WHAT YOU SHOULD DO: Below are records with pictures; copy word for word only the lines between the line with "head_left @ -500" and the line with "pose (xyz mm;", inclusive, and drop the pictures.

DATA RECORDS:
+-------+

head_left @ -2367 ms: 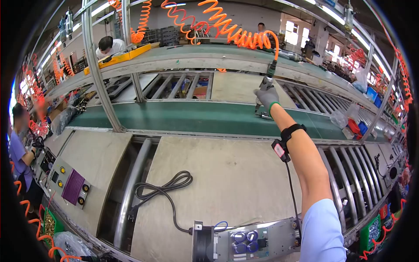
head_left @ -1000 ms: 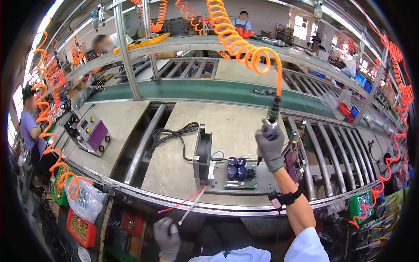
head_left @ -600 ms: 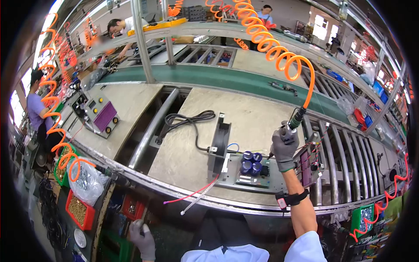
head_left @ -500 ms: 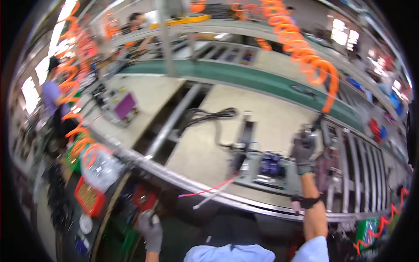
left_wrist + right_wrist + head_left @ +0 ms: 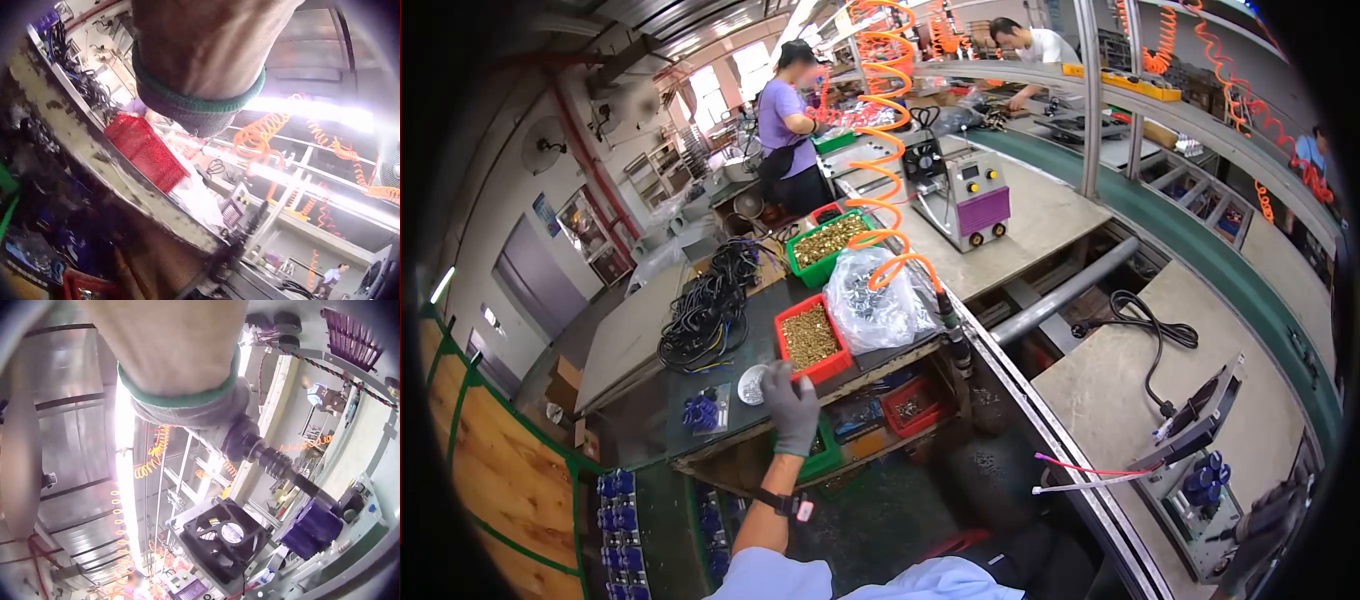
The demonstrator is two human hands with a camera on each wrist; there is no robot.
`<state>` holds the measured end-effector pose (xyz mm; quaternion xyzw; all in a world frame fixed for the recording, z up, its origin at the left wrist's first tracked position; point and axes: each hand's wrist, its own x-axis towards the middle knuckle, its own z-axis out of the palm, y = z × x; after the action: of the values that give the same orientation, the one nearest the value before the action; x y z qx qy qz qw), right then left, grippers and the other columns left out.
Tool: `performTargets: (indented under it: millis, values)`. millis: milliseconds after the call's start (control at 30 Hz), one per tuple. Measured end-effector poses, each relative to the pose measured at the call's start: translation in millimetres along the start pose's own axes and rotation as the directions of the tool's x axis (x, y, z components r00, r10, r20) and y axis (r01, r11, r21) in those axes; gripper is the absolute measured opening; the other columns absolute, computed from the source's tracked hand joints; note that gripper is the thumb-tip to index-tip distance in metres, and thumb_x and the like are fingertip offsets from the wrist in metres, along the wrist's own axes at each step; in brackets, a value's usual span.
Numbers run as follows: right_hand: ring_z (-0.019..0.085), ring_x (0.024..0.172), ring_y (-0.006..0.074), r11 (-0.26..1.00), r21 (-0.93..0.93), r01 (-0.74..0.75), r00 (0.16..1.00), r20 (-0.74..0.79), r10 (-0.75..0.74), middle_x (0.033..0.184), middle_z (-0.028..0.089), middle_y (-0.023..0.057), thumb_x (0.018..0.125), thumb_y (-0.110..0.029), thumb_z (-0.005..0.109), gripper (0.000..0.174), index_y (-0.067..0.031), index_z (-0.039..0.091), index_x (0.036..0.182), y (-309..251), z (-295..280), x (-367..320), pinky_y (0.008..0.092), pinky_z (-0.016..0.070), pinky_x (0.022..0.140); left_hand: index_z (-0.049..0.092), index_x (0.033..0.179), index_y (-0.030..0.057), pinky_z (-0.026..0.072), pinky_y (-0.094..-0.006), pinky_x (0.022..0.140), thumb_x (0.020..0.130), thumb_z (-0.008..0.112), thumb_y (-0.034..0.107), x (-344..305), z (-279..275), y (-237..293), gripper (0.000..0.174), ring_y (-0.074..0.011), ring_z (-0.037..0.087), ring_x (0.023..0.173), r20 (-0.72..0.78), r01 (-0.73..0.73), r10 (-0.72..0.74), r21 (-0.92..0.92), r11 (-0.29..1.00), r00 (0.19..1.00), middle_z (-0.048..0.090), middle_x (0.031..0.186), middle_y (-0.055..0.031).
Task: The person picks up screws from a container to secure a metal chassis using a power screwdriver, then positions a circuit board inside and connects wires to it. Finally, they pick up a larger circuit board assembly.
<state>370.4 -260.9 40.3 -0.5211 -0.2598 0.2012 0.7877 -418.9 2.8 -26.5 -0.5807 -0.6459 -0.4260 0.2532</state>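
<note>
My gloved left hand (image 5: 791,408) reaches over the side bench, its fingers beside a small white dish (image 5: 752,384) and just below a red bin (image 5: 832,366) of brass-coloured screws. Nothing shows in its fingers. At the right edge of the head view, my gloved right hand (image 5: 1272,525), dark and partly cut off, grips an air screwdriver (image 5: 275,464). In the right wrist view the tool's shaft slants down past the blue capacitors (image 5: 312,526) of a metal chassis (image 5: 1200,548). A black fan (image 5: 225,540) stands upright at the chassis end.
A plastic bag (image 5: 870,305) of hardware and a green bin (image 5: 832,247) sit behind the red bin. Black cables (image 5: 710,300) lie on the bench. A metal rail (image 5: 1050,430) edges the worktable. A purple-panelled machine (image 5: 965,195) stands farther back, near another person (image 5: 785,125).
The view has swung left. The right hand took the air screwdriver from the green belt area to the chassis. My left hand has risen from below the table edge to the dish.
</note>
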Motion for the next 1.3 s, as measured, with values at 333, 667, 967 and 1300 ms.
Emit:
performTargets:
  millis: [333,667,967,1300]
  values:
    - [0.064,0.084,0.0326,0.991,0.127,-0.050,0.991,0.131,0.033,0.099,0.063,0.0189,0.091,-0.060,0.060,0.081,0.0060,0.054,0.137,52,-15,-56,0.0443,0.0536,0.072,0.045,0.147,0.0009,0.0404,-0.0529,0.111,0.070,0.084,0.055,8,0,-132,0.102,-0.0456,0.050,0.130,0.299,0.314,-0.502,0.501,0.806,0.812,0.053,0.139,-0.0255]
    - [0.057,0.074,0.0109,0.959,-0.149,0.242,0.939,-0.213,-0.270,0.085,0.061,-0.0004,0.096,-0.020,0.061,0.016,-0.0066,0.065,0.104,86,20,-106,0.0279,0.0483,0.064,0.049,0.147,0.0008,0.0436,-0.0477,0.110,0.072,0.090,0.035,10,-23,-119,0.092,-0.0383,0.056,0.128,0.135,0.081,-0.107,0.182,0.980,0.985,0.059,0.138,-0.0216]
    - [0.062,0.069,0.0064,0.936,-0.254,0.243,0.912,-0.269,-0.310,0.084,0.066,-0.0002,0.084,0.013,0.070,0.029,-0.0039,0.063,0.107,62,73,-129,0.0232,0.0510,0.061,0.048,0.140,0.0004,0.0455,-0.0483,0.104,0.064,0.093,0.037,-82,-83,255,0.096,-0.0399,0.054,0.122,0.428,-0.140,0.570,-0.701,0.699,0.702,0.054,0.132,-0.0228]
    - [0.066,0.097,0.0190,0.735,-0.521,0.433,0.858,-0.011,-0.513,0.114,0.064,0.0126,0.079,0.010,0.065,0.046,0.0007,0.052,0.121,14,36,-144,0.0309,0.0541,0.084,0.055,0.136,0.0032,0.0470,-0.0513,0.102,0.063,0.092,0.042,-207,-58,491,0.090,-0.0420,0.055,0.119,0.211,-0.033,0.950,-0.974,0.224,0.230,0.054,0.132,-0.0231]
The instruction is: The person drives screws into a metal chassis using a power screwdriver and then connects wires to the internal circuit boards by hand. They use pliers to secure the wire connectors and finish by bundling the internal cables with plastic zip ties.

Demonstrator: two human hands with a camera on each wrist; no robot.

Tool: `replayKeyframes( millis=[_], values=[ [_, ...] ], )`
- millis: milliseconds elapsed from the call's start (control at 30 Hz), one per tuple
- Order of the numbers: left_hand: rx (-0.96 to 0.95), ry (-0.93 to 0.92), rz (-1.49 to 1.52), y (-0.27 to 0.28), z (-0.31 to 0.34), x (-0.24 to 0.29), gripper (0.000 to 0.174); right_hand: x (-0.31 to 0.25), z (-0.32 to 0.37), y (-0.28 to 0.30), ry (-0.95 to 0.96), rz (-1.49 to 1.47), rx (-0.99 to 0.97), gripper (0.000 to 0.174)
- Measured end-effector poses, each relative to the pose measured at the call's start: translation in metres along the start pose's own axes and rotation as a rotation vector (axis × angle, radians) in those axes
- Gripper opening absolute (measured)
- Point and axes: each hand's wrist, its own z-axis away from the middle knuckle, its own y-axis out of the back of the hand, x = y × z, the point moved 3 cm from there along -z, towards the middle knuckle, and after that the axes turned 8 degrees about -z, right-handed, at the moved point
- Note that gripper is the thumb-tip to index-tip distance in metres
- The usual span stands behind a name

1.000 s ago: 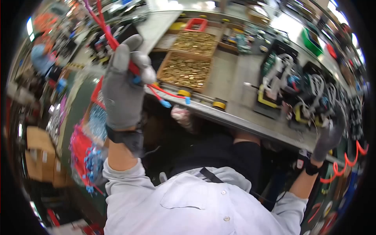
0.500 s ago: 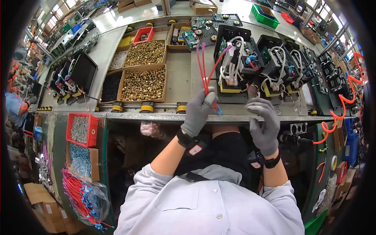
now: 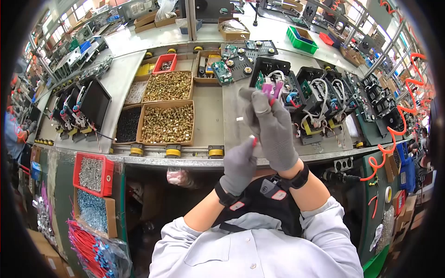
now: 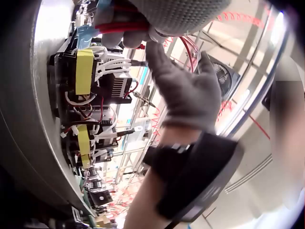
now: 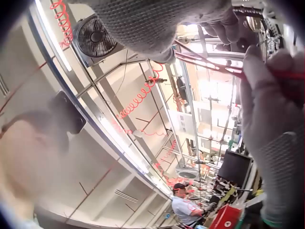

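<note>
Both hands wear grey gloves over the bench's front edge. The left hand (image 3: 240, 169) pinches red wires (image 4: 121, 27) whose blue connector (image 4: 86, 37) sticks out in the left wrist view. Above and to its right, the right hand (image 3: 273, 132) has its fingers curled round the wires' other end, where purple connectors (image 3: 272, 89) show in the head view. Stretches of red wire (image 5: 209, 64) run between the two hands in the right wrist view. Behind the right hand stand black units (image 3: 320, 92) with white cables.
Boxes of brass fittings (image 3: 167, 123) stand left of the hands, beside a box of black parts (image 3: 127, 125). A red bin of screws (image 3: 110, 178) and a bundle of red wires (image 3: 85, 245) lie lower left. A coiled red hose (image 3: 394, 134) hangs at the right.
The right hand, empty half a second ago, has come up to the wires and taken hold of their purple-tipped end. The left hand is lower, still gripping them.
</note>
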Motion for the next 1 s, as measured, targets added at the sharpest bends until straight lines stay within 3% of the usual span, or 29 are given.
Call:
replayKeyframes(
  millis=[33,67,100,133,167,200,233,300,367,433,567,633,667,700,833,1000],
  values=[
    [0.005,-0.002,0.005,0.006,-0.005,0.002,0.036,-0.005,0.000,-0.006,-0.088,0.015,-0.041,0.032],
    [-0.055,-0.151,0.019,0.012,-0.011,0.010,0.041,-0.010,0.000,-0.005,-0.119,0.068,-0.058,0.031],
    [-0.115,-0.297,0.034,0.021,-0.021,0.020,0.046,0.025,-0.010,0.034,0.393,0.280,-0.144,0.028],
    [-0.176,-0.288,0.024,0.026,-0.030,0.016,0.053,-0.005,-0.009,0.027,0.084,-0.374,-0.136,0.026],
    [-0.104,-0.280,0.099,0.030,-0.040,0.007,0.045,-0.051,-0.001,0.024,0.059,0.151,0.128,0.026],
    [-0.071,-0.150,0.302,0.021,-0.052,-0.010,0.043,-0.070,-0.004,0.040,0.198,0.398,0.206,0.023],
    [-0.037,-0.016,0.504,0.011,-0.068,-0.028,0.041,-0.091,-0.009,0.042,0.235,0.303,0.275,0.021],
    [-0.146,0.275,0.588,0.011,-0.124,-0.052,0.036,-0.107,-0.017,0.052,0.188,0.477,0.303,0.023],
    [-0.144,0.371,0.449,-0.006,-0.173,-0.069,0.034,-0.103,-0.041,0.062,0.322,0.674,0.192,0.028],
    [-0.292,0.365,0.594,-0.057,-0.213,-0.106,0.043,-0.094,-0.058,0.069,0.335,0.793,0.160,0.031],
    [-0.415,0.352,0.548,-0.107,-0.233,-0.101,0.048,-0.083,-0.081,0.080,0.166,0.805,0.118,0.034],
    [-0.423,0.287,0.403,-0.102,-0.222,-0.082,0.056,-0.082,-0.087,0.079,-0.179,0.831,0.099,0.032],
    [-0.460,0.376,0.226,-0.094,-0.219,-0.074,0.059,-0.078,-0.092,0.081,-0.192,0.774,0.076,0.030],
    [-0.429,0.338,0.139,-0.092,-0.215,-0.070,0.057,-0.074,-0.096,0.084,-0.195,0.778,0.075,0.030],
    [-0.384,0.328,0.119,-0.077,-0.189,-0.060,0.058,-0.050,-0.115,0.093,-0.222,0.817,0.060,0.031],
    [-0.376,0.328,0.148,-0.075,-0.191,-0.062,0.055,-0.044,-0.112,0.097,-0.397,0.634,0.004,0.044]
  ],
)
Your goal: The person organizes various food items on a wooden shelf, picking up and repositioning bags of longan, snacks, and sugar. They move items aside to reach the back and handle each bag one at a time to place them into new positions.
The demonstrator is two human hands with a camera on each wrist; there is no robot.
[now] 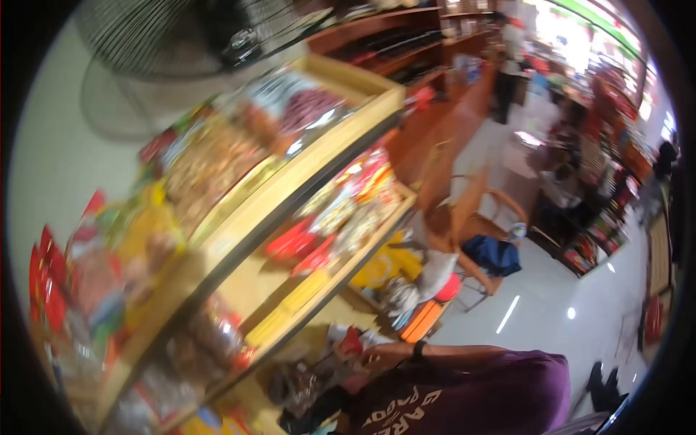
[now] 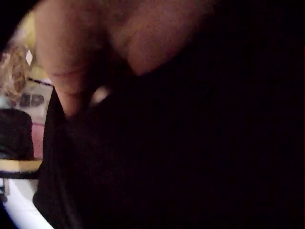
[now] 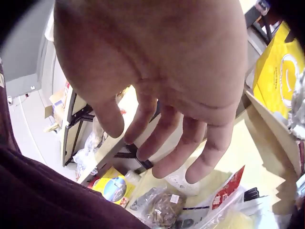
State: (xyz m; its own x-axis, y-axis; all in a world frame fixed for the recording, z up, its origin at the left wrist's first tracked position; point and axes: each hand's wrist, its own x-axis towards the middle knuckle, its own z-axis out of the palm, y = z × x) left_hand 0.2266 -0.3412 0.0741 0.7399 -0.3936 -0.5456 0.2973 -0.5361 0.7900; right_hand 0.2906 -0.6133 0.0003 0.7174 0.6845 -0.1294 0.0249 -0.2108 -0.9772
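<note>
My right hand [image 3: 157,81] hangs palm-on in the right wrist view, its fingers loosely bent and spread over a shelf board. Nothing shows in its grasp. Below the fingertips lie a clear bag of brown dried goods [image 3: 166,208] and a red and white packet [image 3: 228,188]. In the head view the same hand [image 1: 378,357] reaches over the lower shelf beside a purple shirt [image 1: 471,388]. Dark cloth [image 2: 167,162] fills most of the left wrist view. My left hand [image 2: 71,57] is against it, fingertips hidden; whether it grips the cloth I cannot tell.
A tiered wooden display shelf [image 1: 304,141] holds bagged snacks and dried foods. A yellow bag [image 1: 388,267] stands by its far end. Beyond are a wooden chair [image 1: 464,210] with a blue cloth [image 1: 491,255] and a glossy floor. A fan [image 1: 156,36] stands at upper left.
</note>
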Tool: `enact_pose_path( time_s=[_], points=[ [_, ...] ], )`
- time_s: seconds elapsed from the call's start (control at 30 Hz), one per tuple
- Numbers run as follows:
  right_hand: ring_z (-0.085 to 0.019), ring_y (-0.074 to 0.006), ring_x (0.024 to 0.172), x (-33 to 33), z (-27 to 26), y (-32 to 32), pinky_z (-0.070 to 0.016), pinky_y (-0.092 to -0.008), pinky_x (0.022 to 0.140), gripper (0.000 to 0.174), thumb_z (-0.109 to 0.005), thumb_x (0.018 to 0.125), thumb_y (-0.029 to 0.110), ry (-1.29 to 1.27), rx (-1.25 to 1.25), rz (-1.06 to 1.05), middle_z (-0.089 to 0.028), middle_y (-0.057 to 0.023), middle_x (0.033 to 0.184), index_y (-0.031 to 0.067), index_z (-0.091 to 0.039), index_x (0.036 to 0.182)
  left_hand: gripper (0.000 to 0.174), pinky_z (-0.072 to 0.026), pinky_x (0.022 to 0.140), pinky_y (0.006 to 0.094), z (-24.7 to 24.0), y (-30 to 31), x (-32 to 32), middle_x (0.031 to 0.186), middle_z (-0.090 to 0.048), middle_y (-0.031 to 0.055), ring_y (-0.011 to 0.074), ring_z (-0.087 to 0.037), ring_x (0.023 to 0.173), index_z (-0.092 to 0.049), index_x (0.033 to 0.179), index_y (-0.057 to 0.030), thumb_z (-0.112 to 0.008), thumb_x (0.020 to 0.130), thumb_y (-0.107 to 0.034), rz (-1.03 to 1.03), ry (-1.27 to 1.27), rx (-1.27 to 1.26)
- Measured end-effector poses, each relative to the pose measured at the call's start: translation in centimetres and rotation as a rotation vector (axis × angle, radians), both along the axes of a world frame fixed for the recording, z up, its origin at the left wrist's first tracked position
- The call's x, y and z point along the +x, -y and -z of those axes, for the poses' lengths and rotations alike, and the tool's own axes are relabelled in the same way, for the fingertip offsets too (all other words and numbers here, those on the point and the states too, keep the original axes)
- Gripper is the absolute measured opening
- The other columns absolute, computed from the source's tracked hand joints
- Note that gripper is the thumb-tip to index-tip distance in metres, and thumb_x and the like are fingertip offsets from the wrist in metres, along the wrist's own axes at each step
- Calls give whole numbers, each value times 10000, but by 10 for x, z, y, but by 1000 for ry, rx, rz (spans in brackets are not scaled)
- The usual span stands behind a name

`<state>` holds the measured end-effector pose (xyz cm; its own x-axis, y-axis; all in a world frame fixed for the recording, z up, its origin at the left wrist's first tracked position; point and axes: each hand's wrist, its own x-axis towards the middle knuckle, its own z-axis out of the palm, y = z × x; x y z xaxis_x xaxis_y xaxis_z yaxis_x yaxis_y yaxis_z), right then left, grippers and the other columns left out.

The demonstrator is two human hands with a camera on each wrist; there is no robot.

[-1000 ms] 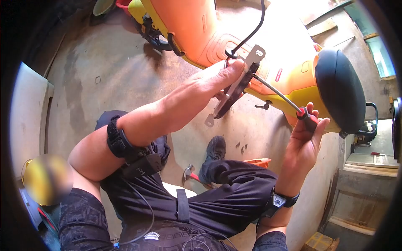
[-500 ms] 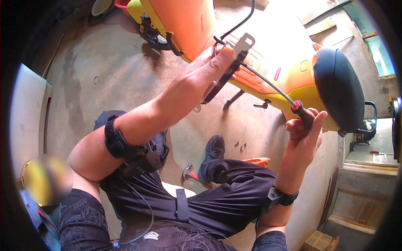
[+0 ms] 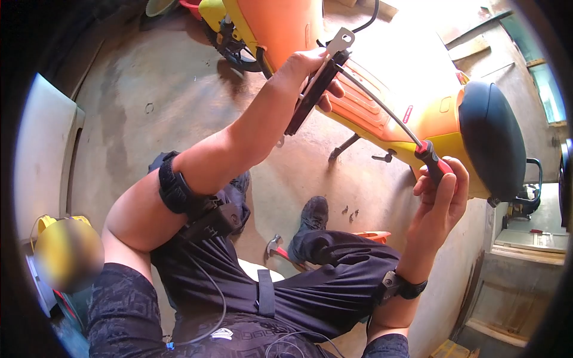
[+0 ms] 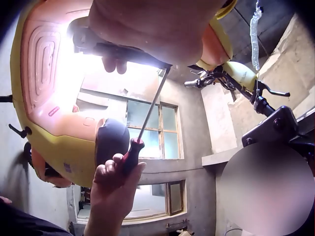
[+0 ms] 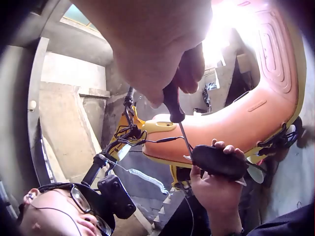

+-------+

WRITTEN SOLUTION:
head_left @ -500 ms: 
left_wrist + right_wrist + head_left @ +0 ms: 
The demonstrator is two human hands with a camera on each wrist; there is no robot.
`<state>` holds the measured end-effector pose (xyz mm; quaternion xyzw; all in a world frame fixed for the recording, z up, its origin at the left wrist's first tracked position; point and axes: each hand's wrist, its own x-axis towards the middle knuckle, its own z-axis out of the palm, y = z × x; after the action: of the values that give the same orientation, the one nearest the value before the action; x y z qx qy qz qw), right then left, grippers and the other columns left out.

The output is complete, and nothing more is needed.